Work task
Copied exactly and without pictures, the lines from the beginning of the entries through the one that holds "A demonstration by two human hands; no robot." should form the entire reply.

Extracted material
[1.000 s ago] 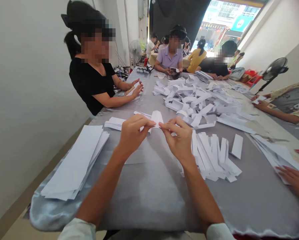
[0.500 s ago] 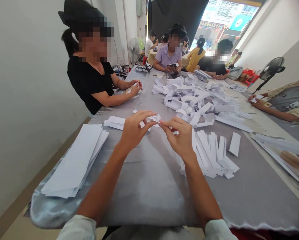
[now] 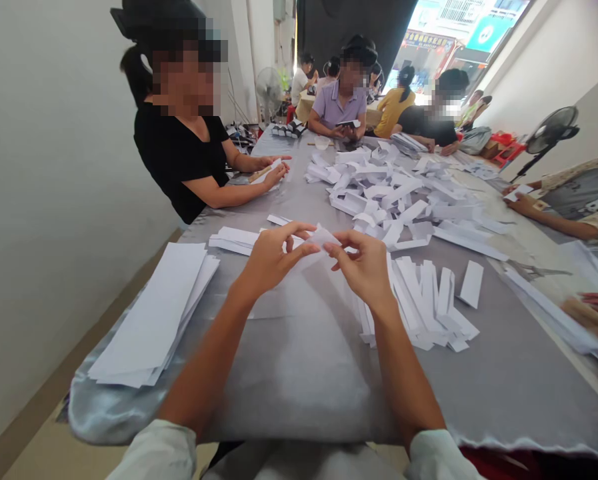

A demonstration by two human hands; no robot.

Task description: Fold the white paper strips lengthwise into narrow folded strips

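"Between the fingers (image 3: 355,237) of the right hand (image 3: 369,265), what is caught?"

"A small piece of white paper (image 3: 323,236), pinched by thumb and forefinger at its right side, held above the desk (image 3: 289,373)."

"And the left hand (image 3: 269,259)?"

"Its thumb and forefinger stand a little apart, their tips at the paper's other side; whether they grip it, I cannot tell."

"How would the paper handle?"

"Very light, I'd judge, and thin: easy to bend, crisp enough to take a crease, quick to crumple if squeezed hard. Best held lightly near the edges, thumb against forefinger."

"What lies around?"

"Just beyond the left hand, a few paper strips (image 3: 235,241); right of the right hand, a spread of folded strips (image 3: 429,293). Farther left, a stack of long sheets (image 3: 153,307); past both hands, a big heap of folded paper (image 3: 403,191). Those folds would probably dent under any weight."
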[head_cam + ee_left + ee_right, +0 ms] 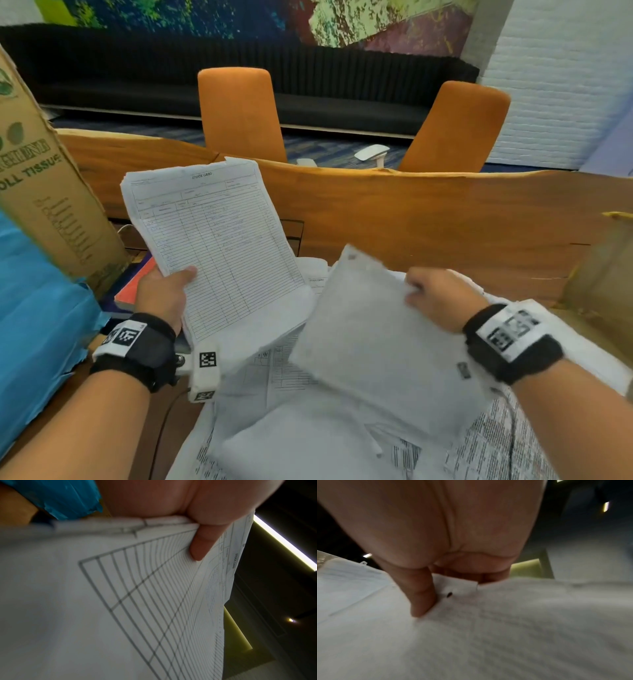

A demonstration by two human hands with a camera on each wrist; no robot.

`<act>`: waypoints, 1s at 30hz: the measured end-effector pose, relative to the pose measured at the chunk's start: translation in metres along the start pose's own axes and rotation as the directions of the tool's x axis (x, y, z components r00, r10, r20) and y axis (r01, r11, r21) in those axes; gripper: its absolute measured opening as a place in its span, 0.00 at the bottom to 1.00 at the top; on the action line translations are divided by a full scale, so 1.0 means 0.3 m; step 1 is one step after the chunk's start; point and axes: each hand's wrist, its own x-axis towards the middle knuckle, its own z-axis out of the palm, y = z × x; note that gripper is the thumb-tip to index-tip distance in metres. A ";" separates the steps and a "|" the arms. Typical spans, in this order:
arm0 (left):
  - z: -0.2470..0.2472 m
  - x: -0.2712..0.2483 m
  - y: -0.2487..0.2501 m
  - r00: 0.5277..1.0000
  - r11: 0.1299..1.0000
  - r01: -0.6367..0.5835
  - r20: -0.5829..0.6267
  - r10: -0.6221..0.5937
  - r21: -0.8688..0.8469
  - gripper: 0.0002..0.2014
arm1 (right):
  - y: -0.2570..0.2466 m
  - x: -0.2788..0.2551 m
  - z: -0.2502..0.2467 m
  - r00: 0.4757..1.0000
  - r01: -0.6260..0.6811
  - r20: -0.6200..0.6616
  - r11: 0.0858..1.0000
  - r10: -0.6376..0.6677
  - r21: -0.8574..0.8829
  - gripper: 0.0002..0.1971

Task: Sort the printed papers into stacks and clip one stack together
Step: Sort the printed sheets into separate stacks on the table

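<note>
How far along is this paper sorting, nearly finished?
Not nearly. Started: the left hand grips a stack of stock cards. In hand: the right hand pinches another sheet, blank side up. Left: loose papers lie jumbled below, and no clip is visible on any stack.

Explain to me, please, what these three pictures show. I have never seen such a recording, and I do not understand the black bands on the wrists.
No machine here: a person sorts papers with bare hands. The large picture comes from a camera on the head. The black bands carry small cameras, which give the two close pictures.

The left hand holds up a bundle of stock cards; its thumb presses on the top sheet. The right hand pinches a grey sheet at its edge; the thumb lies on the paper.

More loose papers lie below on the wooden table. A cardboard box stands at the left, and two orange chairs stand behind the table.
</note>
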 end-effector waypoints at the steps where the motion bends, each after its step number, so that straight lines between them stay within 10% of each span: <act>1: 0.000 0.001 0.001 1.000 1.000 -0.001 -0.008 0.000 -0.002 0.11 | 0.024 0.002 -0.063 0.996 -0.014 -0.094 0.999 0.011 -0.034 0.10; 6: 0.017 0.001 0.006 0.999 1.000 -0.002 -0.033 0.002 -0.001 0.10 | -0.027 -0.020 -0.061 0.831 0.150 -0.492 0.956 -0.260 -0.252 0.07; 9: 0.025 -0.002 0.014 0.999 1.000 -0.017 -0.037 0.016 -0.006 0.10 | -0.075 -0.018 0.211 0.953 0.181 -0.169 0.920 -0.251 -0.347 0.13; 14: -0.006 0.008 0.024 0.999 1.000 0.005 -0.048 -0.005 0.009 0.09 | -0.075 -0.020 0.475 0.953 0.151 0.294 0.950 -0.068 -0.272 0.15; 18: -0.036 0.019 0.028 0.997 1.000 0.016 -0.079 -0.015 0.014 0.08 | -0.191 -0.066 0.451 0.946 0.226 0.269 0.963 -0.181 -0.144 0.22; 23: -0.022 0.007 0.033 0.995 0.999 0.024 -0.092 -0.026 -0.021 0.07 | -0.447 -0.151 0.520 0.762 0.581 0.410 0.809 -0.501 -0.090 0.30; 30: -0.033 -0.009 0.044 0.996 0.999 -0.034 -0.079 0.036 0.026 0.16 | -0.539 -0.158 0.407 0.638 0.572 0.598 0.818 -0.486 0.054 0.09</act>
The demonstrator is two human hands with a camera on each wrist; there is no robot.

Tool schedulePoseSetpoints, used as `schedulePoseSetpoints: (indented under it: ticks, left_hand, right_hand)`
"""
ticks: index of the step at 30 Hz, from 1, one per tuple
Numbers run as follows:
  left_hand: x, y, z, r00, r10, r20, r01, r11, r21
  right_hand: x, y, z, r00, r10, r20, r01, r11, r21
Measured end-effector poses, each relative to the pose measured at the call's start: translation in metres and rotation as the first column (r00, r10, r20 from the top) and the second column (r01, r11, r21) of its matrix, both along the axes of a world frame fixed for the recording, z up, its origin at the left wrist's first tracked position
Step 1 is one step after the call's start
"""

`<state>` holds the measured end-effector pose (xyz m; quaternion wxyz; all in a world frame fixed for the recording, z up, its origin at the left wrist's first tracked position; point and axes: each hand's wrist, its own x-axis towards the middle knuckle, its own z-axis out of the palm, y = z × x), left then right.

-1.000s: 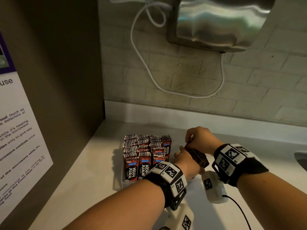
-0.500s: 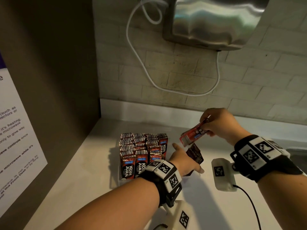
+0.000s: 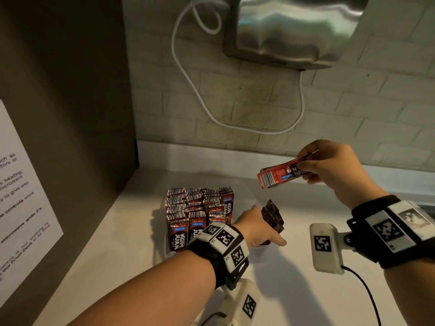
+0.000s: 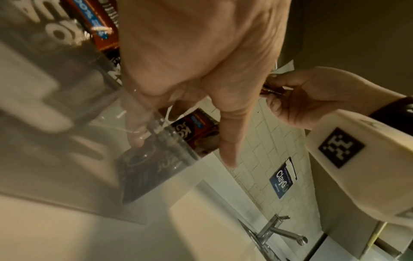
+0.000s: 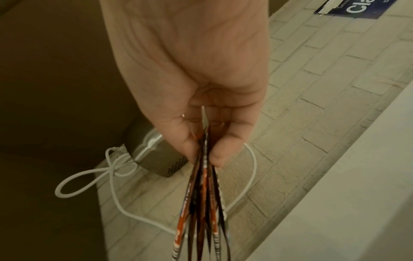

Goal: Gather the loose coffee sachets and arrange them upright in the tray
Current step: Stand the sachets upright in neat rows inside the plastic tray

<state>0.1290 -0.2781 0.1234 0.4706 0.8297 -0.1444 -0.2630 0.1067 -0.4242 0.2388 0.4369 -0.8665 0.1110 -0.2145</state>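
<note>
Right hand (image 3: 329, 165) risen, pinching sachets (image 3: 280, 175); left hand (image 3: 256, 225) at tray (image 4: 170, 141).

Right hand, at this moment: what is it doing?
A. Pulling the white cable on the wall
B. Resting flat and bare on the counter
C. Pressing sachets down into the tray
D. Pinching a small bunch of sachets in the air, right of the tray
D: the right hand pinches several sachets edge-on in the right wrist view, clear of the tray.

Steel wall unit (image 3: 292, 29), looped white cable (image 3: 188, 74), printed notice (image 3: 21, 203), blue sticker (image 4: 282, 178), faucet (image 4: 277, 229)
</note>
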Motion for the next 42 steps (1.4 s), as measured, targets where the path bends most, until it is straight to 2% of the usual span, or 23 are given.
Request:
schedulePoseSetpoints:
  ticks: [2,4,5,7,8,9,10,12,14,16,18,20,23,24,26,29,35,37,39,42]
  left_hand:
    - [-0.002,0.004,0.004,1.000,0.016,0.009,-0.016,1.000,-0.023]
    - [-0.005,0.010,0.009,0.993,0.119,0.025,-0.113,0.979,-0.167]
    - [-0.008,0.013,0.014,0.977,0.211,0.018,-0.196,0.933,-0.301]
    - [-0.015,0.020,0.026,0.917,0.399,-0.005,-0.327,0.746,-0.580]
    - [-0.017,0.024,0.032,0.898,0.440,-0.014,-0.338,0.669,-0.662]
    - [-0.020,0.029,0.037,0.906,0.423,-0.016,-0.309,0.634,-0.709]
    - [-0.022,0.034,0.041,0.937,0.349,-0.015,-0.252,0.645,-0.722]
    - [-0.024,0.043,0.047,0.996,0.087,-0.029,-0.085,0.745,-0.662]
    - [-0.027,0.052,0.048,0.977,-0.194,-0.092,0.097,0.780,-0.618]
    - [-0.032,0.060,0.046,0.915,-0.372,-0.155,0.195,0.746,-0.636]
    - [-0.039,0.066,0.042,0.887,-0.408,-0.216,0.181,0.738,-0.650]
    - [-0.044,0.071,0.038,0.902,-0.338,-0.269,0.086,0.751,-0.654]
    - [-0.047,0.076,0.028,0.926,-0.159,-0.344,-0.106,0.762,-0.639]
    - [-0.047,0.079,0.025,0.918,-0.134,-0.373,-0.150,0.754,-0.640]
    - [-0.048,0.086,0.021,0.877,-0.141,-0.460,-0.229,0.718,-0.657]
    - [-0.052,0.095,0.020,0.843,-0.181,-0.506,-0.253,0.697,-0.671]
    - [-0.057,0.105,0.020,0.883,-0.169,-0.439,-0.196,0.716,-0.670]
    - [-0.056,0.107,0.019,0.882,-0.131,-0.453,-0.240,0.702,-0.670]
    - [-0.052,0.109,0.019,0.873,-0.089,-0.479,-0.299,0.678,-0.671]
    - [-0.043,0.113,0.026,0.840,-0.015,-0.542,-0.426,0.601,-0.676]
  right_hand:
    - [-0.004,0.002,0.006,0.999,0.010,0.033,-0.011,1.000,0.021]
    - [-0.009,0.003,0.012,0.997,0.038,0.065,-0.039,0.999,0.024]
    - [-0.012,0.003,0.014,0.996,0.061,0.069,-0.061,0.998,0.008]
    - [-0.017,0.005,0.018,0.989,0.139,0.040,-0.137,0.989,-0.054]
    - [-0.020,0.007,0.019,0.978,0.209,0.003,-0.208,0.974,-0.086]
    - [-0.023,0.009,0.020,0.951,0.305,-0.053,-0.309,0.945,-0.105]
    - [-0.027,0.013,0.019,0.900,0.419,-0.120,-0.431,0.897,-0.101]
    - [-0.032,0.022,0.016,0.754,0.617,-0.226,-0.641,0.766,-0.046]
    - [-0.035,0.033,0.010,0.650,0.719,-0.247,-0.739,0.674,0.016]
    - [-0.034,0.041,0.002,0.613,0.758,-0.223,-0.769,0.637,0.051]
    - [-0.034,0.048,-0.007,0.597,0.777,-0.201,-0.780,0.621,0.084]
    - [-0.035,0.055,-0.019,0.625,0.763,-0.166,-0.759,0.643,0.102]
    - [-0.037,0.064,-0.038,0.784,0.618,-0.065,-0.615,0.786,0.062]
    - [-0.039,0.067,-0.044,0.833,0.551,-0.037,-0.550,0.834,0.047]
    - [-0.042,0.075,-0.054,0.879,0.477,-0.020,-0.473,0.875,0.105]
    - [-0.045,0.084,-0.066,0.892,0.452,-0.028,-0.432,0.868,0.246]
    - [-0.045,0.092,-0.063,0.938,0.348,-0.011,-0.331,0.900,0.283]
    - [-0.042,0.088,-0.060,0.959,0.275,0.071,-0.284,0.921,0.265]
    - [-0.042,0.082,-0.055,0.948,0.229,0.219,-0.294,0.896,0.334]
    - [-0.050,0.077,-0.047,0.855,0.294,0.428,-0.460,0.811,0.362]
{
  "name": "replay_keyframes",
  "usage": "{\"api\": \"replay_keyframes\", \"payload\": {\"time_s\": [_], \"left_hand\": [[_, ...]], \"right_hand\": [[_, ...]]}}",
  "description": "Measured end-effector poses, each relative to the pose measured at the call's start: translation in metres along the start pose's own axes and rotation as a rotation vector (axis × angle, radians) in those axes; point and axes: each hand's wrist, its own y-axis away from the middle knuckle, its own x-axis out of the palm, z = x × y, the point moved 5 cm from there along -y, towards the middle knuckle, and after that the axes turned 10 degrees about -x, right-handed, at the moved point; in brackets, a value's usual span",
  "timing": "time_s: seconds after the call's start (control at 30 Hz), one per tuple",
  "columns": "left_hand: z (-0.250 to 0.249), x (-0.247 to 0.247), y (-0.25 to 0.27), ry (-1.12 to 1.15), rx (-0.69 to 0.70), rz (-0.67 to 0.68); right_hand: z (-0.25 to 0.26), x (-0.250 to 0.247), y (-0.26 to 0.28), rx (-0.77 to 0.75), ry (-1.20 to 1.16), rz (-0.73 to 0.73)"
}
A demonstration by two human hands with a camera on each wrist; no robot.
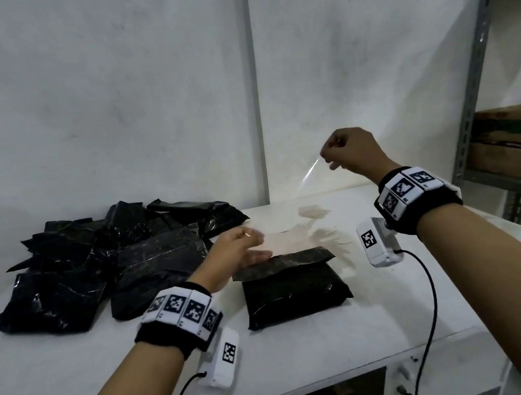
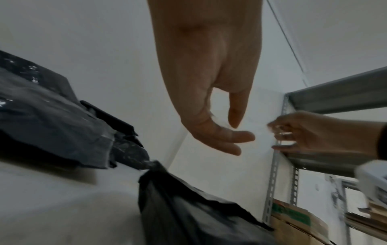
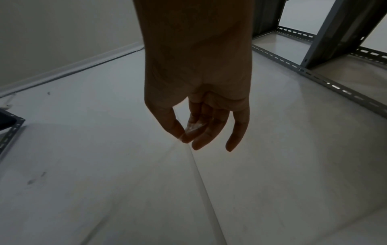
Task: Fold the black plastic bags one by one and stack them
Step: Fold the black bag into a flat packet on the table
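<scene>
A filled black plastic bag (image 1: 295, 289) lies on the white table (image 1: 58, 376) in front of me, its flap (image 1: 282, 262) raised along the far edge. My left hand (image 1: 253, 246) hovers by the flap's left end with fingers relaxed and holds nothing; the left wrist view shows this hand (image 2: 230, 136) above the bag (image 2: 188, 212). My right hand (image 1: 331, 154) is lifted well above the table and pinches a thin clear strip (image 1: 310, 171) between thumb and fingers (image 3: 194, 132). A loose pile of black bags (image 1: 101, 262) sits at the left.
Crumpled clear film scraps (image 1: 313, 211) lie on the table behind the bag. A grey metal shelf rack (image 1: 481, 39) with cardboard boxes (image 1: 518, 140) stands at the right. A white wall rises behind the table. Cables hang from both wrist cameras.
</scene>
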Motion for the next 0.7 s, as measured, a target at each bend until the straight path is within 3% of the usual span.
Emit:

Solution to this exercise
[1.000 s ago] 
[0.500 s ago] 
[now] 

A demonstration by two human hands; no robot.

The answer has been given, and the exercise is done.